Tribunal Administratif de Poitiers — Décision N° TA86-2302081

mardi 2 juillet 2024

JuridictionTribunal Administratif de Poitiers
SectionTribunal Administratif de Poitiers
N° DossierTA86-2302081
TypeDécision
RecoursExcès de pouvoir
Formation1ère chambre
Avocat requérantHAY

Texte intégral

Vu la procédure suivante :

Par une requête enregistrée le 2 août 2023, M. B A, représenté par Me Hay, demande au tribunal :

1°) de lui accorder le bénéfice de l'aide juridictionnelle provisoire ;

2°) d'annuler l'arrêté du 18 juillet 2023 par lequel le préfet de la Vienne lui a refusé la délivrance d'un titre de séjour, l'a obligé à quitter le territoire français dans un délai de trente jours et a fixé le pays à destination duquel il est susceptible d'être éloigné à l'expiration de ce délai ;

3°) à titre principal, d'enjoindre au préfet de la Vienne de lui délivrer un titre de séjour " travailleur temporaire " dans un délai de 30 jours à compter de la notification du jugement à intervenir, sous astreinte de 100 euros par jour de retard ou, à titre subsidiaire, de procéder à un nouvel examen de sa situation ;

4°) de mettre à la charge de l'État une somme de 1 200 euros au titre de l'article 37 de la loi du 10 juillet 1991 et de l'article L. 761-1 du code de justice administrative.

M. A soutient que :

- la décision portant refus de délivrance de titre de séjour n'est pas suffisamment motivée ; elle est entachée d'erreur d'appréciation s'agissant des conditions posées par l'article R. 5221-20 du code du travail ;

- la décision portant obligation de quitter le territoire français est dépourvue de base légale en raison de l'illégalité de la décision portant refus de délivrance de titre de séjour sur laquelle elle se fonde.
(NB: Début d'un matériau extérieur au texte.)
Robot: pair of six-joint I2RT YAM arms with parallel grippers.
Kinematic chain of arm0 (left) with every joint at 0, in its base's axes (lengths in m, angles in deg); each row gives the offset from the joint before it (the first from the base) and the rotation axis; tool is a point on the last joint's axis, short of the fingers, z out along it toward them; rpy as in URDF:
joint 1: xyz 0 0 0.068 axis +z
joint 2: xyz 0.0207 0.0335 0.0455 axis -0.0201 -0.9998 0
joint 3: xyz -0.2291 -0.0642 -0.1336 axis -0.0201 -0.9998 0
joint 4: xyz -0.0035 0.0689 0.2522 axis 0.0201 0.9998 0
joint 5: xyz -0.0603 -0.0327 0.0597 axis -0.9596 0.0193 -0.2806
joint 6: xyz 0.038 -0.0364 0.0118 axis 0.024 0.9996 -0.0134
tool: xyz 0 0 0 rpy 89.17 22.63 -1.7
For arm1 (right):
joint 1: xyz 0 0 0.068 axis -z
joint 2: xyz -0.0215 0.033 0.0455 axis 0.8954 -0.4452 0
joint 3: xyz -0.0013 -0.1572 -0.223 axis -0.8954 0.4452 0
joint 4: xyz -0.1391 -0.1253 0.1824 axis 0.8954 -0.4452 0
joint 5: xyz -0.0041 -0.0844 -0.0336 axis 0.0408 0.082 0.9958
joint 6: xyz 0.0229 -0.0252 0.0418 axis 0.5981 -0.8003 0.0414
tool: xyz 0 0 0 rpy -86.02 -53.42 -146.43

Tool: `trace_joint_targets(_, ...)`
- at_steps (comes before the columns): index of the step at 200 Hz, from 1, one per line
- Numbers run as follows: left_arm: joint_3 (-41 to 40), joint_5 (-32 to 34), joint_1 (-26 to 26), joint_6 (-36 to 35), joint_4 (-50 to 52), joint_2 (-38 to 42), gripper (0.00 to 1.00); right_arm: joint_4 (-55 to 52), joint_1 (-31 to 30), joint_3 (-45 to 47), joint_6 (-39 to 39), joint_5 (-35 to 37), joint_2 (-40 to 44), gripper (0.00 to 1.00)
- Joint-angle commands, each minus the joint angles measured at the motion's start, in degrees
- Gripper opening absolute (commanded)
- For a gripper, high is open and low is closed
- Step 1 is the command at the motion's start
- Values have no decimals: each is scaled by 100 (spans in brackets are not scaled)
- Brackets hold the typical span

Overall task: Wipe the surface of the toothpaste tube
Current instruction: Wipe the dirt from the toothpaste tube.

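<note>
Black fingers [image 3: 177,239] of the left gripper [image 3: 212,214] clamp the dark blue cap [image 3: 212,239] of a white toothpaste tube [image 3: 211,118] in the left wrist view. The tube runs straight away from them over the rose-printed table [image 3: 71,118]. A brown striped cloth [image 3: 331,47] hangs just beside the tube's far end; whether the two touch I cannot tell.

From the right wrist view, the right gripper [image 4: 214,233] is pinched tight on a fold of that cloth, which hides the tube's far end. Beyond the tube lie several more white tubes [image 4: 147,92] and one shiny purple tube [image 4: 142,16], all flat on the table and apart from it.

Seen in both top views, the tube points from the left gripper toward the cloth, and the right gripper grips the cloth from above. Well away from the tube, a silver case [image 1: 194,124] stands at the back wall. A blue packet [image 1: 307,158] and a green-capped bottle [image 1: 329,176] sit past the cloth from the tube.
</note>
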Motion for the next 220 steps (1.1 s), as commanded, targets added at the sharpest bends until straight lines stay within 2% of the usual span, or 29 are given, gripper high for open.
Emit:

Par un mémoire en défense enregistré le 11 juin 2024, le préfet de la Vienne conclut au rejet de la requête.

Il soutient que les moyens soulevés par M. A ne sont pas fondés.

M. A a été admis au bénéfice de l'aide juridictionnelle totale par une décision du 18 août 2023.

Vu les autres pièces du dossier.

Vu :

- la convention européenne de sauvegarde des droits de l'homme et des libertés fondamentales ;

- le code de l'entrée et du séjour des étrangers et du droit d'asile ;

- le code des relations entre le public et l'administration ;

- le code de justice administrative.

Le président de la formation de jugement a dispensé le rapporteur public, sur sa proposition, de prononcer des conclusions à l'audience.

Les parties ont été régulièrement averties du jour de l'audience.

Le rapport de M. Pipart a été entendu au cours de l'audience publique.

Considérant ce qui suit :

1. M. B A, ressortissant guinéen né le 10 juin 2001, est, selon ses déclarations, entré irrégulièrement sur le territoire français le 10 mai 2019. Il a sollicité le statut de réfugié, qui lui a été refusé par une décision du directeur général de l'Office français de protection des réfugiés et apatrides (OFPRA) du 2 janvier 2021, confirmée par la Cour nationale du droit d'asile (CNDA) le 4 août 2021. Après s'être soustrait à une première mesure d'éloignement du 31 décembre 2021, il a sollicité, le 13 février 2023, la délivrance d'un titre de séjour " salarié ". Par un arrêté du 18 juillet 2023, le préfet de la Vienne a rejeté sa demande, l'a obligé à quitter le territoire français dans un délai de trente jours et a fixé le pays à destination duquel il est susceptible d'être éloigné à l'expiration de ce délai. M. A demande l'annulation de cet arrêté.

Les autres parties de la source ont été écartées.